最早単なる雰囲気を超えてる。雰囲気アニメじゃないな、趣アニメだ。趣がヤバい。アニメの枠を飛び越えた芸術ですよこれ。アカデミー賞取れねえかな、取るべきだろ(もちろん日本のじゃないぞ)。

話のわけわかんないところもまあそれで良いと思うんだ。人間の言葉じゃ伝えきれないことを鯨がソングで伝えてるかもしれないみたいな話が序盤にありました。中盤には人が掴んでる宇宙の物質は10%程度でほとんどわかってないという話もあった。そういうことですよ、ひと夏の間に少女が遭遇した海の奇跡、それを言葉で説明できるなんて無粋だし誰にも理解できないことなんですよ。分からないのが正解。
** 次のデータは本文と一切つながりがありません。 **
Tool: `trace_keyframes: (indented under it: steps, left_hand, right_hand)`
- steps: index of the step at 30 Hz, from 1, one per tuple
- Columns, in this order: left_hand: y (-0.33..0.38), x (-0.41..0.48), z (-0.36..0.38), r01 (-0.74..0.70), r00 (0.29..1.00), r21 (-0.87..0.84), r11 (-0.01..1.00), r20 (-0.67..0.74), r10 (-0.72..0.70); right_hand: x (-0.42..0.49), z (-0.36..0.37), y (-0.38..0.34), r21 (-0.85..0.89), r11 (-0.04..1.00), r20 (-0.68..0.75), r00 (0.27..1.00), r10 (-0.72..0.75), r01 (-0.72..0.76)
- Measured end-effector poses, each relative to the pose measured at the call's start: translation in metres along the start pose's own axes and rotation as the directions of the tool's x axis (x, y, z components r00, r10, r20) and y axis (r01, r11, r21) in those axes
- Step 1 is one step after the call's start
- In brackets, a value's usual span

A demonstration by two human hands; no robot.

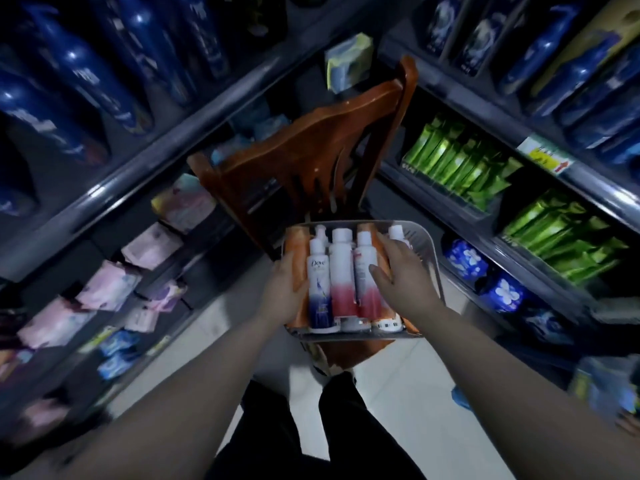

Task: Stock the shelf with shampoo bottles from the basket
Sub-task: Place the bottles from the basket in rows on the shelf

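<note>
The pick is starting: the bottles [341,268] lie in the basket [426,244] on the chair [311,140], the right hand [398,271] lies flat on them, the left hand's [282,287] grip is hidden, and next I think one bottle needs a firm grab.

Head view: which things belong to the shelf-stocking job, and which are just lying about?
Job: basket, Dove bottle, white-and-pink bottles, orange bottles, left hand, right hand.
Lying about: wooden chair, green packets, dark blue bottles, pink packs, flowered blue packs.

Head-worn view, down onto basket [426,249]
</note>
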State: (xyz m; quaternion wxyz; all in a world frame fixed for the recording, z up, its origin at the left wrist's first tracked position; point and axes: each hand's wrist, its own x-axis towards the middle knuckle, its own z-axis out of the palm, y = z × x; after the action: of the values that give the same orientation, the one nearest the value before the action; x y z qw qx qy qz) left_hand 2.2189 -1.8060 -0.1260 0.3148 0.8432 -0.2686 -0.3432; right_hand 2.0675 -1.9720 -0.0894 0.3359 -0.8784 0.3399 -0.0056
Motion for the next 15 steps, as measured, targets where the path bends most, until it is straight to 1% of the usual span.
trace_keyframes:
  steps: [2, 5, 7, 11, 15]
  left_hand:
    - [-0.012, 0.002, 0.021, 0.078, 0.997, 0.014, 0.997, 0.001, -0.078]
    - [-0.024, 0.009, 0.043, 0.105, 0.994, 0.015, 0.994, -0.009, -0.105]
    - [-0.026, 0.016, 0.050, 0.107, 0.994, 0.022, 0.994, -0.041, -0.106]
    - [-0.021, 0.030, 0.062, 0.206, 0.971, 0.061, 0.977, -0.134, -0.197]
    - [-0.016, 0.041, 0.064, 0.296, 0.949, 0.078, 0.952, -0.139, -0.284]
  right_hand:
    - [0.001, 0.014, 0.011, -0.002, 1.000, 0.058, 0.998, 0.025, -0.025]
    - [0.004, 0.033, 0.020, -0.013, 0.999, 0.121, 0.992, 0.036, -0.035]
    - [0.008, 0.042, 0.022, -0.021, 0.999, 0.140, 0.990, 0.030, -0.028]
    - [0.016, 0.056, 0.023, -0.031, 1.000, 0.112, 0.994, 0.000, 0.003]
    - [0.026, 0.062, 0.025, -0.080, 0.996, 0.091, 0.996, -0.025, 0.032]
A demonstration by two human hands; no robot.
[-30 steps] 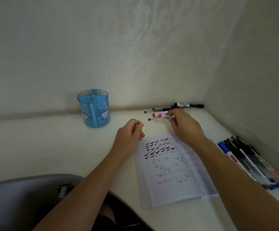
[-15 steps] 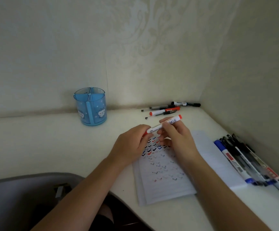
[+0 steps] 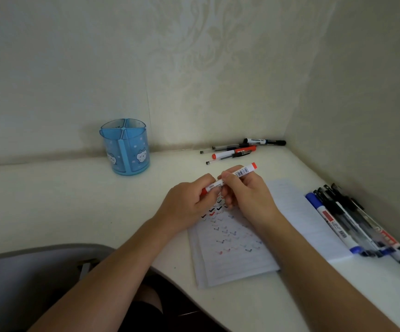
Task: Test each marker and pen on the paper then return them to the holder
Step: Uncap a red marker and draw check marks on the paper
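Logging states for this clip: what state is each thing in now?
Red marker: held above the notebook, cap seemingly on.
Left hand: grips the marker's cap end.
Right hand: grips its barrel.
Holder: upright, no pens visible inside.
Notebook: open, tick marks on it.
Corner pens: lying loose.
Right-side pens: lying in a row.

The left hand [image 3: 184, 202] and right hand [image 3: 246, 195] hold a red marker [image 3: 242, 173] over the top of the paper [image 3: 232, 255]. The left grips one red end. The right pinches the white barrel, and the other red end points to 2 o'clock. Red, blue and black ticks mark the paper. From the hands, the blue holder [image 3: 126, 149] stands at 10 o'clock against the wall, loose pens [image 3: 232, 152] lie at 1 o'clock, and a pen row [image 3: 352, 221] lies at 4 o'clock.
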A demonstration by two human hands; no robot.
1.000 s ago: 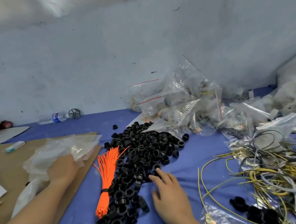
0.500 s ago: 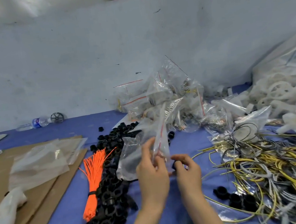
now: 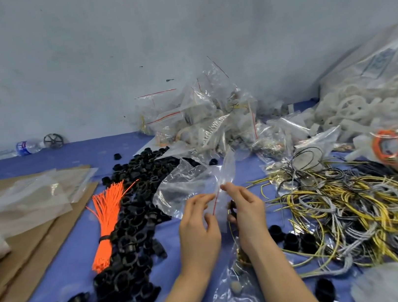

ただ少女に友人が出来て奇跡に遭遇してちょっと変化した(成長とはなんか違うんだな)、なんて完璧なジュブナイルなんだ(感涙)。映画が終わった後はもうすごいものを観たという感慨とこの映画に遭遇したことにより何か自分にも変化があったようななかったような気もする。これは絶対映画館に行って観るべき映画です。アニメに興味ない人でも興味ある人でもぜひね。暫定今年ベストでしょう。これは神。神。漫画も買います。